_What to work on_
Look below for the line holding "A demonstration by" and the line holding "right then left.". Transcribe exactly those lines and all lines between them, nothing more.

_Collected data_
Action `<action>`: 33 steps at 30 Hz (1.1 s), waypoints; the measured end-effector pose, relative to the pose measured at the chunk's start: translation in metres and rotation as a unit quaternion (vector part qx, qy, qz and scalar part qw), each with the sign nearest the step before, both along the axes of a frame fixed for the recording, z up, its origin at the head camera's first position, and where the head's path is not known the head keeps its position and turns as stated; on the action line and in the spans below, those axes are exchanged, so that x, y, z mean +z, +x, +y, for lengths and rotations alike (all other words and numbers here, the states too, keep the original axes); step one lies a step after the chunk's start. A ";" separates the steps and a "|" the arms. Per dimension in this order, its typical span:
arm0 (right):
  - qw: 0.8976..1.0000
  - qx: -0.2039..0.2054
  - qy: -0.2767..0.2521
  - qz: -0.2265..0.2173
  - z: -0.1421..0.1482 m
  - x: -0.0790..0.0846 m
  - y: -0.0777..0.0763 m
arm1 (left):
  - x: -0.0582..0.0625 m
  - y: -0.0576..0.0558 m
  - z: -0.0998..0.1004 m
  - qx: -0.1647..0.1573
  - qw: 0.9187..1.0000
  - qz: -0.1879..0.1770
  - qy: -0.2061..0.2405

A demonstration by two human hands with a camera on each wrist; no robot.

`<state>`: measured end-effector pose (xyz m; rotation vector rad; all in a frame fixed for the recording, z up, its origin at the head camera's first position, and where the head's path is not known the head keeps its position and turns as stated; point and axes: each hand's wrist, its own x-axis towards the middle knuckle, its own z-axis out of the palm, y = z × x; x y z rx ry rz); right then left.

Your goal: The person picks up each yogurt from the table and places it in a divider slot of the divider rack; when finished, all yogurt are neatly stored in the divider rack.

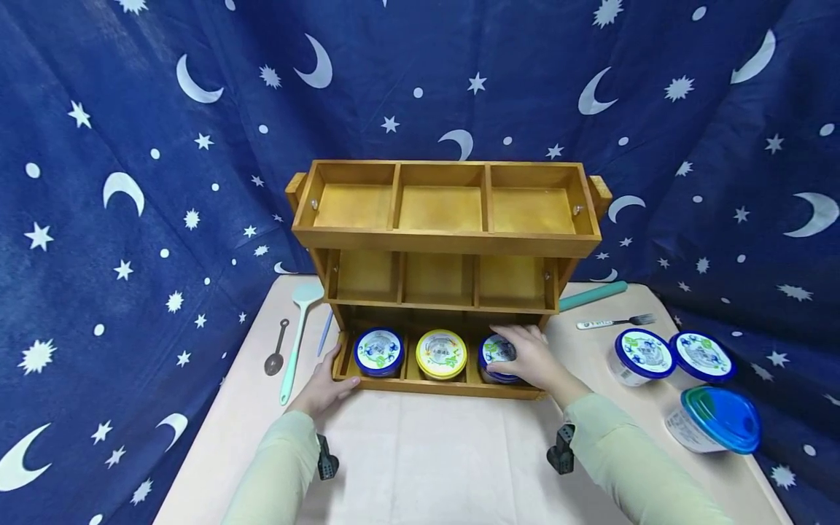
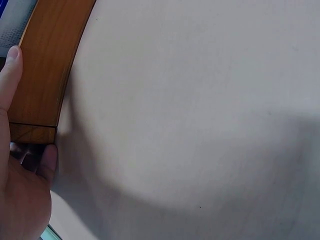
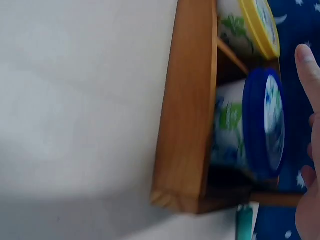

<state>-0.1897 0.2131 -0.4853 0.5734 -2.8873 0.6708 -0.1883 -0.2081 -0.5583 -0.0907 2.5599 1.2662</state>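
A three-tier wooden rack (image 1: 448, 242) with divided compartments stands at the back of the table. My left hand (image 1: 324, 385) grips its lower left corner; the left wrist view shows the thumb (image 2: 13, 57) over the front board and fingers at the side. In the bottom tier sit a blue-lidded tub (image 1: 378, 351) at left, a yellow-lidded tub (image 1: 441, 354) in the middle and another blue-lidded tub (image 3: 265, 122) at right. Above that right tub is my right hand (image 1: 534, 357), its thumb extended. A small gap separates it from the lid in the right wrist view.
On the right are two blue-lidded tubs (image 1: 645, 352) and a tub with a blue-green lid (image 1: 722, 419). A fork (image 1: 617, 321) and a teal roll (image 1: 593, 297) lie behind them. A turquoise spatula (image 1: 298, 343) and a dark spoon (image 1: 275, 357) lie left of the rack.
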 end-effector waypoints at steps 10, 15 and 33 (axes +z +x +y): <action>0.996 -0.060 -0.011 -0.069 0.050 0.002 0.012 | 0.000 0.001 -0.001 0.000 1.000 0.000 -0.005; 0.994 -0.083 -0.004 -0.065 0.083 0.004 0.020 | -0.003 0.000 -0.001 0.002 1.000 0.000 -0.003; 0.974 -0.207 0.049 -0.079 0.173 0.035 0.056 | -0.003 -0.001 0.000 -0.006 1.000 0.008 -0.006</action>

_Response_
A demonstration by two human hands with a camera on each wrist; no robot.

`<state>`: measured end-effector pose (xyz m; rotation vector rad; all in a frame fixed for the recording, z up, its origin at the head camera's first position, and where the head's path is not known the head keeps its position and turns as stated; point and axes: each hand's wrist, its own x-axis towards the middle knuckle, its own z-axis out of the palm, y = z × x; x y z rx ry rz); right then left.

Nothing more belongs to this exercise.